The problem:
Using the material below, return exactly the lines between the one holding "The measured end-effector" and the one holding "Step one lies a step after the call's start", inclusive, and no others.
====
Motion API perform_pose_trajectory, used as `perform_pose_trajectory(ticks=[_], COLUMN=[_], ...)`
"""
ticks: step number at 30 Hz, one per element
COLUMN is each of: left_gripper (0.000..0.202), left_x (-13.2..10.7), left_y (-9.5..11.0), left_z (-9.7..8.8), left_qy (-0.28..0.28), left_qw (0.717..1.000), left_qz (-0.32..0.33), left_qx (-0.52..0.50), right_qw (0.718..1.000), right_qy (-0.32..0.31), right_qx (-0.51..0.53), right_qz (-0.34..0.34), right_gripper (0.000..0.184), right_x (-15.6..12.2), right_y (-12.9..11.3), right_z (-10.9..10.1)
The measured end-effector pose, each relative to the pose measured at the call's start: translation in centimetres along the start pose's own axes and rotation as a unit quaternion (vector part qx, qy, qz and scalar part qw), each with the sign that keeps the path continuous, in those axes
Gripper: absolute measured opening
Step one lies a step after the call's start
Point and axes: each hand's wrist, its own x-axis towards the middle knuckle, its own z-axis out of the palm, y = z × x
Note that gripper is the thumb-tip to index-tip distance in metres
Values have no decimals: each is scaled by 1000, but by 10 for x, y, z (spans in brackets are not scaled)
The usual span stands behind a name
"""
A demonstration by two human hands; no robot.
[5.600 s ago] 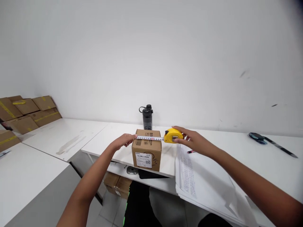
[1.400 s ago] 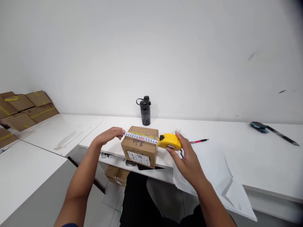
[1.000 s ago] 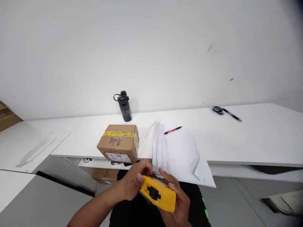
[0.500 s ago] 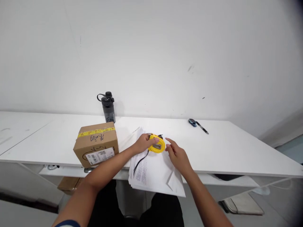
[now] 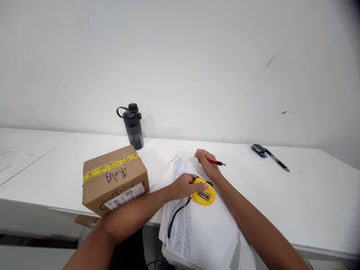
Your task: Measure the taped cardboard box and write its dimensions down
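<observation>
I see left hand (image 5: 182,186) clamped on tape (image 5: 207,201), over papers (image 5: 210,232); can't tell whether tape touches them. Right hand (image 5: 208,165) gripping pen (image 5: 215,161) near papers' far end. Box (image 5: 112,180) left on counter (image 5: 281,198), bottle (image 5: 133,127) on far side.

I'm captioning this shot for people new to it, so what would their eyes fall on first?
Probably the bright yellow tape measure, in the left hand above the papers. Next might come the cardboard box at the picture's left, with the dark bottle behind it, then the red pen in the right hand.
</observation>
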Motion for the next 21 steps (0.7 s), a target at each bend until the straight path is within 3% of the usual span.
perform_pose_trajectory(ticks=[3,7,12,21], left_gripper=[47,45,45,50], left_x=[0,-2,-3,-1], left_y=[3,4,8,5], left_z=[-1,0,1,2], left_qy=[4,-3,3,15], left_qw=[1000,999,999,998], left_qz=[-8,-15,4,26], left_qx=[14,30,41,61], right_qw=[996,997,998,997], right_qy=[-76,-41,-27,-35], right_qx=[37,26,-4,-33], right_qz=[30,58,55,61], right_gripper=[48,39,41,38], right_x=[-2,-3,-2,-4], right_y=[-2,-3,-4,-6], right_z=[15,17,14,15])
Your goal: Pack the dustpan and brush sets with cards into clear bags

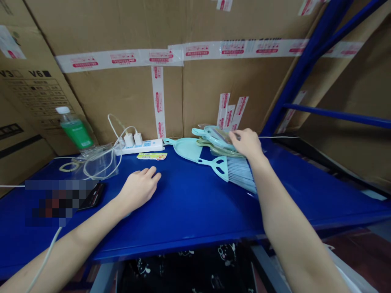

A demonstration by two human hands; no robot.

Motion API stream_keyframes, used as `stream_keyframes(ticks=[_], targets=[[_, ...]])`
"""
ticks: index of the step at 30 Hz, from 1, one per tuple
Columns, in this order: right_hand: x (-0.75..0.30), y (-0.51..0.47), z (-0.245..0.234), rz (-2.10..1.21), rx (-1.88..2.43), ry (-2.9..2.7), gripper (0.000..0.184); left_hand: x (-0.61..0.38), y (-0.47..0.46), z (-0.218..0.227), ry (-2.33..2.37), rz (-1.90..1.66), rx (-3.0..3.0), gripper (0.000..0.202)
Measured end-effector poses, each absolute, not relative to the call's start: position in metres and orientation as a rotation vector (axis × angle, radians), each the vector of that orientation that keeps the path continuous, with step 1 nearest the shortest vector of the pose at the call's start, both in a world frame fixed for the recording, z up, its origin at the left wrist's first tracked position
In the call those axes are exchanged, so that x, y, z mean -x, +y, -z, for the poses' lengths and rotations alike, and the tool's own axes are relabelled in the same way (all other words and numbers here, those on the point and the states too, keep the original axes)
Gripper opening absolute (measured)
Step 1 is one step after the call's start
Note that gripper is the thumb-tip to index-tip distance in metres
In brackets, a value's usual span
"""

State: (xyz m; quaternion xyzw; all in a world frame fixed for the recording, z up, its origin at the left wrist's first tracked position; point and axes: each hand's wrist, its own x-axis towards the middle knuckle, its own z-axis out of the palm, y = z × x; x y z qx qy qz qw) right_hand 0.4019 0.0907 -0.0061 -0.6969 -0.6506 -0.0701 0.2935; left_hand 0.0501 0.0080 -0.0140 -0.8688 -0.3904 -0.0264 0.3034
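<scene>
My right hand point(246, 142) is closed on the near right end of a light-blue dustpan point(214, 136) that looks wrapped in clear plastic. Under it lies a green piece point(206, 143), mostly covered, its kind unclear. Just in front, an unwrapped pale-blue dustpan point(187, 149) lies flat, handle pointing left. A small matching hand brush point(220, 167) rests with its handle toward the dustpan; its blue bristles reach under my right forearm. On the blue tabletop, my left hand point(142, 185) rests with loosely curled fingers, and nothing shows in it.
A white power strip point(142, 147) with two plugged chargers and cables stands at the back. Left of it are a green-labelled bottle point(76, 130) and a clear plastic bag point(106, 165). Cardboard boxes point(122, 89) wall the back; a blue metal frame point(301, 73) rises right.
</scene>
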Motion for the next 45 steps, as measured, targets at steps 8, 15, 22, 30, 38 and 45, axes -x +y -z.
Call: stream_keyframes(ticks=[8, 15, 22, 30, 38, 45], targets=[[-0.362, 0.081, 0.002, 0.14, 1.715, -2.004, 0.063, -0.05, 0.008, 0.015, -1.02, 0.086, 2.308, 0.016], [-0.37, 0.082, 0.004, 0.211, 1.812, -1.961, 0.054, -0.05, 0.007, 0.015, -1.027, 0.075, 2.312, 0.016], [-0.37, 0.082, 0.007, 0.323, 1.919, -1.869, 0.05, -0.051, 0.007, 0.014, -1.105, -0.007, 2.339, 0.017], [-0.366, 0.078, 0.002, 0.301, 2.073, -1.817, 0.044, -0.053, 0.007, 0.013, -1.156, -0.097, 2.358, 0.018], [-0.373, 0.083, 0.008, 0.33, 2.081, -1.775, 0.045, -0.053, 0.007, 0.012, -1.178, -0.131, 2.373, 0.018], [-0.376, 0.087, 0.011, 0.362, 2.048, -1.817, 0.042, -0.053, 0.008, 0.013, -1.19, -0.123, 2.381, 0.019]])
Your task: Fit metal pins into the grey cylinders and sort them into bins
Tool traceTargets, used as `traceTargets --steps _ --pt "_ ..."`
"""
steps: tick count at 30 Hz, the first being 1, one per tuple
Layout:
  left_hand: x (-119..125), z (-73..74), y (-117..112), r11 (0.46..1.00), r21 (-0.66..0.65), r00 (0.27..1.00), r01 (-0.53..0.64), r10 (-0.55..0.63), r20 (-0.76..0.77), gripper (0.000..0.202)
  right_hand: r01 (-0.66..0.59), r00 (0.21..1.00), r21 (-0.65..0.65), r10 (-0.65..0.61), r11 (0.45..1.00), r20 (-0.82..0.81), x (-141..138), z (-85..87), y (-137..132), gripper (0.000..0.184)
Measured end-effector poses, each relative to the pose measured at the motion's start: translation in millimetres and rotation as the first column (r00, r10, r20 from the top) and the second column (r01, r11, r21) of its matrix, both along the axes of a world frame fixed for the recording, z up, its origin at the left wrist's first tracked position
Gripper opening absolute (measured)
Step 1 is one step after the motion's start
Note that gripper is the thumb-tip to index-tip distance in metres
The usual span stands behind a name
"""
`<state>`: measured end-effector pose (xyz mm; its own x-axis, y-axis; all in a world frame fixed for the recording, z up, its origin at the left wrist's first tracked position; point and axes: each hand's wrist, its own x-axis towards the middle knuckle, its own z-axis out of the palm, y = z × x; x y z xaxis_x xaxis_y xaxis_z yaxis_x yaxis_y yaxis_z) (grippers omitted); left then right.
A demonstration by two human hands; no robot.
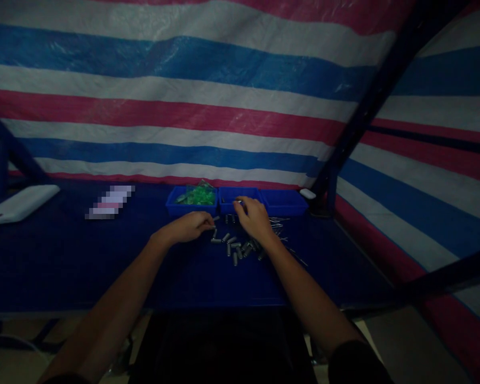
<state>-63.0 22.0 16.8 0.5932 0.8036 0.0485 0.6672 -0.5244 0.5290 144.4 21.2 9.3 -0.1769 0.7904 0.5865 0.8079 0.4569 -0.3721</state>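
My left hand (192,226) rests on the dark blue table (64,256) with its fingers curled; its fingertips pinch a small grey metal cylinder. My right hand (255,217) hovers just right of it, fingers bent, pinching a small light part near the middle blue tray (232,193). Several loose grey metal cylinders (237,247) lie scattered between and below the two hands. Thin metal pins (280,224) lie to the right of my right hand.
Three blue trays stand in a row at the table's back; the left blue tray (186,207) holds a bag of green parts (197,195), the right blue tray (285,202) looks dark inside. A white flat object (20,204) lies far left. A striped tarp (184,96) hangs behind.
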Motion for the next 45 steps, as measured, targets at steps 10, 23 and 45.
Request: traceTargets --steps 10,23,45 --pt "23.4 -12.0 0.7 0.982 -0.135 0.81 -0.131 0.184 0.557 0.023 -0.373 0.927 0.0 0.373 0.928 0.029 -18.1 -6.6 -8.5 0.019" --pt "-13.8 -8.0 5.9 0.995 0.042 0.993 -0.088 0.091 -0.077 0.03 0.116 0.992 0.099 -0.11 0.988 -0.067 2.8 7.0 21.1 0.031" --pt "22.6 -15.6 0.2 0.991 -0.062 0.811 -0.116 0.131 0.571 0.039 -0.402 0.916 -0.043 0.4 0.915 -0.034 -17.8 -3.0 -10.2 0.018"
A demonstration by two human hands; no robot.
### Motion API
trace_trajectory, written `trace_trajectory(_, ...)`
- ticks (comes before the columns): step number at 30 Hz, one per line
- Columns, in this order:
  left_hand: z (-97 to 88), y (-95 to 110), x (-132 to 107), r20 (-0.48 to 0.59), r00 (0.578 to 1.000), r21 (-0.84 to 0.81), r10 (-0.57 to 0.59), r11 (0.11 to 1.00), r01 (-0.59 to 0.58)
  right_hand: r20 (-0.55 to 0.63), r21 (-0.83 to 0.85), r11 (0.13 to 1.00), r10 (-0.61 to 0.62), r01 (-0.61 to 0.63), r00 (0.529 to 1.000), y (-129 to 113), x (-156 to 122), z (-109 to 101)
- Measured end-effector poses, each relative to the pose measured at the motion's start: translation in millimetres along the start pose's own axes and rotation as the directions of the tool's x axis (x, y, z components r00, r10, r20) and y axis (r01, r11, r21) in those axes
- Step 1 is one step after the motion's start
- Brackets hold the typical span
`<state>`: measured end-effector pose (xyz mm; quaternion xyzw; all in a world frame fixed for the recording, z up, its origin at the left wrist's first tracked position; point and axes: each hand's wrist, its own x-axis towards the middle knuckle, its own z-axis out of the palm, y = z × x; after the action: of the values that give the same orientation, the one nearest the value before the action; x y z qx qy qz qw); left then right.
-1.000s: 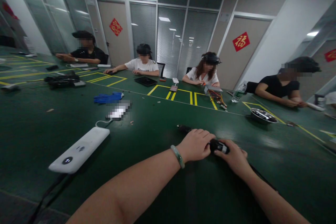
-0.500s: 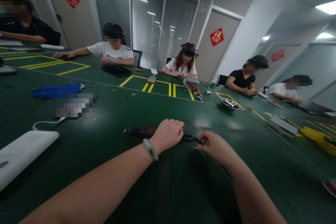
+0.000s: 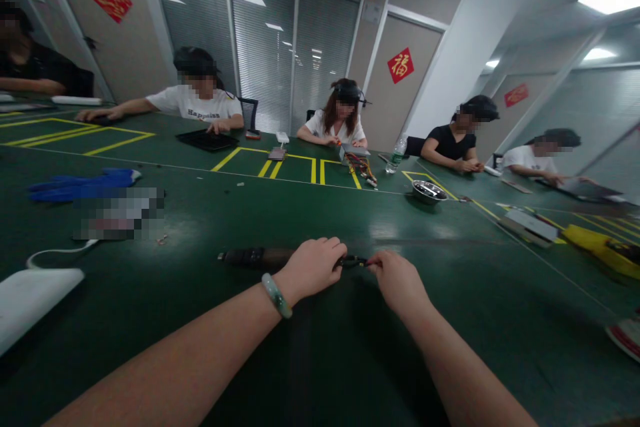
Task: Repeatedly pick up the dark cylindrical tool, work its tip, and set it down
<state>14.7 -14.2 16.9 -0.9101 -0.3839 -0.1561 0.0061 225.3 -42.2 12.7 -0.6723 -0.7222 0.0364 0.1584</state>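
My left hand, with a green bangle on the wrist, is closed over a long dark tool that lies on the green table; the tool's dark end sticks out to the left of the hand. My right hand is closed in a pinch on the thin black end piece that shows between the two hands. What that piece is cannot be made out.
A white device with a cable lies at the left, blue gloves behind it. A metal bowl, a water bottle, a yellow tool and several seated people line the far side.
The view has swung to the right. My right hand slid from gripping the tool's thick black end to pinching a thin piece drawn out of it. My left hand kept its hold.
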Motion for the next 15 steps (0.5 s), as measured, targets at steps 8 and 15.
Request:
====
Result:
The measured end-effector pose, each relative to the pose measured at the call's start: translation in centimetres along the start pose's own axes and rotation as a unit quaternion (vector part qx, qy, qz and scalar part qw), each with the sign that keeps the path continuous, in those axes
Gripper: absolute measured opening
Step one lies a step after the call's start

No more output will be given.